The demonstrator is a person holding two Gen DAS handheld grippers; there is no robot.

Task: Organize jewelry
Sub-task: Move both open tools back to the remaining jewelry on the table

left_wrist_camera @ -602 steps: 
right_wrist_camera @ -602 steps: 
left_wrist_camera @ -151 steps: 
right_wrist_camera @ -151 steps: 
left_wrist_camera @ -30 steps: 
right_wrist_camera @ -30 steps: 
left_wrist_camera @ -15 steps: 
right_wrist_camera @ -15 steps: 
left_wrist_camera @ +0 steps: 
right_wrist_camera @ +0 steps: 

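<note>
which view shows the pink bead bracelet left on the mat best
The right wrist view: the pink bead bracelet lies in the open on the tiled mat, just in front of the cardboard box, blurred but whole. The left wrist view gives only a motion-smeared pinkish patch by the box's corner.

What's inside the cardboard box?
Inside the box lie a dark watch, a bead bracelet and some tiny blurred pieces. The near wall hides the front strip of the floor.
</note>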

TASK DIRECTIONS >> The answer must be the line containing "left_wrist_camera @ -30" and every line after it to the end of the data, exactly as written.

SOLUTION TO THIS TASK >>
left_wrist_camera @ -30 steps: 
right_wrist_camera @ -30 steps: 
left_wrist_camera @ -15 steps: 
right_wrist_camera @ -15 steps: 
left_wrist_camera @ +0 steps: 
right_wrist_camera @ +0 steps: 

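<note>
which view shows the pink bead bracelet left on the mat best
The right wrist view: the pink bead bracelet lies in the open on the tiled mat, just in front of the cardboard box, blurred but whole. The left wrist view gives only a motion-smeared pinkish patch by the box's corner.

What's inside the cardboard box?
Inside the box lie a dark watch, a bead bracelet and some tiny blurred pieces. The near wall hides the front strip of the floor.
</note>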

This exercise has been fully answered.